Help:Ranking

From Wikidata
Jump to navigation Jump to search
Ranks (in red rectangle)

Ranks provide a mechanism for annotating multiple values for a statement. The default rank is the "normal" rank; statements-value pairs may also be marked with "preferred" or "deprecated" ranks.

What do ranked statements look like?

[edit]
  • Preferred rank - statement has preferred rank
  • Normal rank - statement has normal rank
  • Deprecated rank - statement has deprecated rank

What ranks are for

[edit]

Some statements naturally have multiple values. For example, Barack Obama (Q76) has two children (child (P40)), Malia Obama (Q15070044) and Sasha Obama (Q15070048).

Other statements should ideally only ever have one value, but can contain additional values that may provide historical information, an alternative perspective, or a different result depending on the method of measurement or scientific approach used. For example, the item for Franklin School (Q100000001) could have more than one value for the count of students (P2196) property: one dating from 2012 and one for 2023.

In this second example, only the 2023 value would be of relevance to those interested in the most recent and up-to-date student count of the school. Ranks are therefore used in order to allow users to easily differentiate between the multiple values of a statement.

A note on queries

[edit]

WDQS enable users to perform predefined searches across all items in Wikidata. These searches can be complicated and compound, meaning retrieving results based on two or more conditions. Examples of possible Wikidata queries include "everything with a population of more than 1,000,000 that is a city" and even "every female artist who was born in a city of more than 1,000,000 in Japan."

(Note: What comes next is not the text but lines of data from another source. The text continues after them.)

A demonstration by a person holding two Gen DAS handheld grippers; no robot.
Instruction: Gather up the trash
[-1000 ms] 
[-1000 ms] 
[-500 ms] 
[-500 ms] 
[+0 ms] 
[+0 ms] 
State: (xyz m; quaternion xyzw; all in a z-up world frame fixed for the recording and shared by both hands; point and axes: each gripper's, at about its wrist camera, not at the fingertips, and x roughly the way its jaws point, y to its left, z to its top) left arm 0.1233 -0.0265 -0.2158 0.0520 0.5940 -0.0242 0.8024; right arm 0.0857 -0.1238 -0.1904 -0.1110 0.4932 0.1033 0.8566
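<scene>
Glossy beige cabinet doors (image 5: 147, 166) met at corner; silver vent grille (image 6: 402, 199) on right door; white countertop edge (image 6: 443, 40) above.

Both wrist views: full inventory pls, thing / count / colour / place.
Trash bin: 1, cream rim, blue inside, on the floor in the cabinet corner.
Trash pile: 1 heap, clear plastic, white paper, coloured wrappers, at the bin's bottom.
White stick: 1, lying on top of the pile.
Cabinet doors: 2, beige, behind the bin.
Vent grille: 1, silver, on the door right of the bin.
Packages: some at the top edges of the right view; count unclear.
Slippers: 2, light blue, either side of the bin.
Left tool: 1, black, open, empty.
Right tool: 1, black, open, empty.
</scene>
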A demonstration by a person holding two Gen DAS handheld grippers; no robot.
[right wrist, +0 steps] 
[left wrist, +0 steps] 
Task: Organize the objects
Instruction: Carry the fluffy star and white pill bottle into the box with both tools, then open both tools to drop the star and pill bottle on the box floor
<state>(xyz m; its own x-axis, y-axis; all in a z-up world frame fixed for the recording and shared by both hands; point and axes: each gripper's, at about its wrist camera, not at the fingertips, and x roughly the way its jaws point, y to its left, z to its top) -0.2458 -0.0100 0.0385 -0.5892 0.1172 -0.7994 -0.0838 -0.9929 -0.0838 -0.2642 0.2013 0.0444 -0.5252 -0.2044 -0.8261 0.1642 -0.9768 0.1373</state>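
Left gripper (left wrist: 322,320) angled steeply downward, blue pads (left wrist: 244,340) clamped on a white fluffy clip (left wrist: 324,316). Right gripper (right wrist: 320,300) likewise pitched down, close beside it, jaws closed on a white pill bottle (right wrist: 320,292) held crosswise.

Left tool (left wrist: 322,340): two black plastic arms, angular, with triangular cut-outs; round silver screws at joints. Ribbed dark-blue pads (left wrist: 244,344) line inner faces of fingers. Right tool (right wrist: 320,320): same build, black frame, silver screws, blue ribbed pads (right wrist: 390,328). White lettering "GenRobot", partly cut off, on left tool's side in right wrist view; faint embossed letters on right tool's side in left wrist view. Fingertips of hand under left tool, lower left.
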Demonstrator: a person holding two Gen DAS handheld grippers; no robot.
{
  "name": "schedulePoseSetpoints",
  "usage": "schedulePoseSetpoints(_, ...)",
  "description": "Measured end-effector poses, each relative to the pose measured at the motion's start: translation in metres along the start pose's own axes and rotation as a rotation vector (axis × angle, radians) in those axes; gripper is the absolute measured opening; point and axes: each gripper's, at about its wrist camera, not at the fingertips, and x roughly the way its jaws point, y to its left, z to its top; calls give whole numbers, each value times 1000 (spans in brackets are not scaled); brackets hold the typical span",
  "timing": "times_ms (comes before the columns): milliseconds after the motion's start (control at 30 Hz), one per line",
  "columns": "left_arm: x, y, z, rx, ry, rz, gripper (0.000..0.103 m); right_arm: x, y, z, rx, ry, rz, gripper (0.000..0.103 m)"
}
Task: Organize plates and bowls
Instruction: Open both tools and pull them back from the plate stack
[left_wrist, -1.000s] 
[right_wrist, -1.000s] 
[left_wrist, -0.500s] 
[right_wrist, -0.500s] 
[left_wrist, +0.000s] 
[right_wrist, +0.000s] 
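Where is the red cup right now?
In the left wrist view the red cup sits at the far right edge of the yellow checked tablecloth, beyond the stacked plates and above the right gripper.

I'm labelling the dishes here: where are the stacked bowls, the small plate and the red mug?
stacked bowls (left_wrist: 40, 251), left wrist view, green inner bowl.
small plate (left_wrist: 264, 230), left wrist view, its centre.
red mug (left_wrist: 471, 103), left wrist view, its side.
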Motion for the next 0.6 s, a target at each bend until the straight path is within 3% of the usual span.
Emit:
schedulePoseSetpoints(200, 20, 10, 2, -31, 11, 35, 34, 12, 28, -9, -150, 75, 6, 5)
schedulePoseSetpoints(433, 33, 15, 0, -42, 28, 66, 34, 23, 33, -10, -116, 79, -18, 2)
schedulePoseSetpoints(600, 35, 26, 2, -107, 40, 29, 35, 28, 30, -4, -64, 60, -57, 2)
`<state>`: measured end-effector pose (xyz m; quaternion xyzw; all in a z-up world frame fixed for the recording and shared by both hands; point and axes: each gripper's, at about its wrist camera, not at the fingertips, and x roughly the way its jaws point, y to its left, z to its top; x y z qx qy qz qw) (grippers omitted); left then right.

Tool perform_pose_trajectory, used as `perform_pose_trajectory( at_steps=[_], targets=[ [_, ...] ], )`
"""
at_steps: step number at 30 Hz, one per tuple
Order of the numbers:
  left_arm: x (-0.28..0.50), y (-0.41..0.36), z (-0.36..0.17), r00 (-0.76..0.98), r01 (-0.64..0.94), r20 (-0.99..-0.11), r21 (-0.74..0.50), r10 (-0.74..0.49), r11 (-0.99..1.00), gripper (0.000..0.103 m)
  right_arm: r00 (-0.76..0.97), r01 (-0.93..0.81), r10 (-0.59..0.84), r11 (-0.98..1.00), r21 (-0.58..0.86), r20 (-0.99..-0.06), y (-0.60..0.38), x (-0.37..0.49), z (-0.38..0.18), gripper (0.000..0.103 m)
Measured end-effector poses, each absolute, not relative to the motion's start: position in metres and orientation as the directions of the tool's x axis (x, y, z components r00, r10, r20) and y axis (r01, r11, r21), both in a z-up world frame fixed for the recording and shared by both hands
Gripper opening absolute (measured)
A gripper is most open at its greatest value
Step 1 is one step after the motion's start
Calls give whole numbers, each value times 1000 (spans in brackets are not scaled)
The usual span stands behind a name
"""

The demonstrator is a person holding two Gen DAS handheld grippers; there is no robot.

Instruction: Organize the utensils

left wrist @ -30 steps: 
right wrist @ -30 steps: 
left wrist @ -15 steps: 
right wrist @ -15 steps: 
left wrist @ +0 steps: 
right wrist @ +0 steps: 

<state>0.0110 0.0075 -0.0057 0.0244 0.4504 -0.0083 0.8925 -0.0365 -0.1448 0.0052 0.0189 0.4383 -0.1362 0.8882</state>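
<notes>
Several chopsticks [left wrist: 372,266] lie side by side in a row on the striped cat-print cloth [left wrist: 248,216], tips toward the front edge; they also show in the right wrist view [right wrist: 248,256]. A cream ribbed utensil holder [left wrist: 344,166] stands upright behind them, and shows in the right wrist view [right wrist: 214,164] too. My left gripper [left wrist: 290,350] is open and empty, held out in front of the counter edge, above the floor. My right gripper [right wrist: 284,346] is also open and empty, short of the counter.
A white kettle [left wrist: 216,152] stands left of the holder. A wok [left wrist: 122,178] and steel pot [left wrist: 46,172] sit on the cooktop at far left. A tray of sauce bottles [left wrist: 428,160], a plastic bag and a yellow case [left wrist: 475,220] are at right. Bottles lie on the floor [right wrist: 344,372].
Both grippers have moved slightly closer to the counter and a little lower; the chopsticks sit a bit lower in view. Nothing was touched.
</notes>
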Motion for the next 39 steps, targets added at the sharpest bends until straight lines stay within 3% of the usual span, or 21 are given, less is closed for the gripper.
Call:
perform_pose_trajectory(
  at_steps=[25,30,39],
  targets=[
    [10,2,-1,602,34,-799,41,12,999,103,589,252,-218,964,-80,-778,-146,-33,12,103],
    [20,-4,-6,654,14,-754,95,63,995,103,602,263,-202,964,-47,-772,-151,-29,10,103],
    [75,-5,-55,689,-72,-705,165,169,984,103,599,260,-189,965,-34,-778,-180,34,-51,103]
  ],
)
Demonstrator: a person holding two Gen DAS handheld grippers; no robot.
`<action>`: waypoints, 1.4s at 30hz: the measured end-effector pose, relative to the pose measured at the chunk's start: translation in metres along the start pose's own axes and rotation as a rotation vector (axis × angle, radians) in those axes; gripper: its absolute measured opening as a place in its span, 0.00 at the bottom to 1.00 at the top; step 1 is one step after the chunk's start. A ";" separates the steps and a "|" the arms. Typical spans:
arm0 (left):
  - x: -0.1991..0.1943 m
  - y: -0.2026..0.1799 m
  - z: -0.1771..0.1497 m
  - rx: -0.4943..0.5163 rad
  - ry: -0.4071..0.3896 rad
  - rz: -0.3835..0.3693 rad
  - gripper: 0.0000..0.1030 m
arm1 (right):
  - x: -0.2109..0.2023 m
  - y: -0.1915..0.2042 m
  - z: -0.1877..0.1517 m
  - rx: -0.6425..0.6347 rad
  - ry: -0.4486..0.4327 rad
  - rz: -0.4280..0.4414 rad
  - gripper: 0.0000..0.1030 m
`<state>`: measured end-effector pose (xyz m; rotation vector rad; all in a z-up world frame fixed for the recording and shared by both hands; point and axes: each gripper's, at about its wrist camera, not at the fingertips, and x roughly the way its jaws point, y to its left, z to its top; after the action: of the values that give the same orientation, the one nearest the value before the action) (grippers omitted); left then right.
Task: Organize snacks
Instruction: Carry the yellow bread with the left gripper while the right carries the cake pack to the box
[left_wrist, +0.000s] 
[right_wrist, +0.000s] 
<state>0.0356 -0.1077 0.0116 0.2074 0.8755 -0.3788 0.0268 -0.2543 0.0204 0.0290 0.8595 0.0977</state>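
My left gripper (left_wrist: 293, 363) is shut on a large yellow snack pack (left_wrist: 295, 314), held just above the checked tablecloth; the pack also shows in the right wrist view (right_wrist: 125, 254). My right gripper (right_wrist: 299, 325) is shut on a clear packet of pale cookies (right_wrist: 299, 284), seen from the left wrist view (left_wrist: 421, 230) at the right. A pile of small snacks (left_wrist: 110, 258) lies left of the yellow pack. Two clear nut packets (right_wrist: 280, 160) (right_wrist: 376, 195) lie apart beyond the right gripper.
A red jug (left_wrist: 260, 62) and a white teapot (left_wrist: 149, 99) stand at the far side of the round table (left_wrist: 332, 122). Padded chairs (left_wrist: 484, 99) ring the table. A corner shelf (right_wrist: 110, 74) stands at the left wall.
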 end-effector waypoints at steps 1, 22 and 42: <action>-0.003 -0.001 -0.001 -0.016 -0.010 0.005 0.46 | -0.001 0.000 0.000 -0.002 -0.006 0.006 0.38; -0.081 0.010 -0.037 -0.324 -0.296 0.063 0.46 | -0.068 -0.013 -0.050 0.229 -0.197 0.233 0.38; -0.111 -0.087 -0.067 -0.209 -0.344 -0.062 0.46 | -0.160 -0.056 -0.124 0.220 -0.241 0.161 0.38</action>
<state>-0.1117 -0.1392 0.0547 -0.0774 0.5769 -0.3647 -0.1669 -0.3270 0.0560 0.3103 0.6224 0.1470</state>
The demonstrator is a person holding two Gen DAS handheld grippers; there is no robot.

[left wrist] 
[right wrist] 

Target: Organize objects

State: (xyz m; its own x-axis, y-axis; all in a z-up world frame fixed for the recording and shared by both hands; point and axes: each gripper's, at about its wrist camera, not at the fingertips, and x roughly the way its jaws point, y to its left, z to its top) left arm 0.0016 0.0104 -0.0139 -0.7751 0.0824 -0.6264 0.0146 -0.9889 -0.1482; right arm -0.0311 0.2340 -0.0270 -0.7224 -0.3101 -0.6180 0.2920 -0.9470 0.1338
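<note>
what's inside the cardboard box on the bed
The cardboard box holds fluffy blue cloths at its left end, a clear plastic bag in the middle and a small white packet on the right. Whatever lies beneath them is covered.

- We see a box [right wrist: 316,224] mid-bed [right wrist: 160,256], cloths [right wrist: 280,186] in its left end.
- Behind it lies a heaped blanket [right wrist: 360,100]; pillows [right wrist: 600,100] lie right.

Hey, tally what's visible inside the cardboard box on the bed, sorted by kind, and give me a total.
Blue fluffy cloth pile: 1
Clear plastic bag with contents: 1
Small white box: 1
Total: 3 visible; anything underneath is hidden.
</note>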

As you may have realized, it will not always be appropriate for all values of a statement to be returned when performing a query. Ranks therefore allow Wikidata users to improve the results of queries by selecting which values should be included in a search.

What ranks are not

[edit]

Ranks should not be confused with references which are used to point to specific sources that back up the data provided in a statement. While a reference will ideally point to a reputable and established source of information, it's possible for a source to provide information that is incorrect or not as accurate as it could be. References merely state where a data value comes from; ranks indicate what data value is considered the most correct and, by extension, what values should be included in queries.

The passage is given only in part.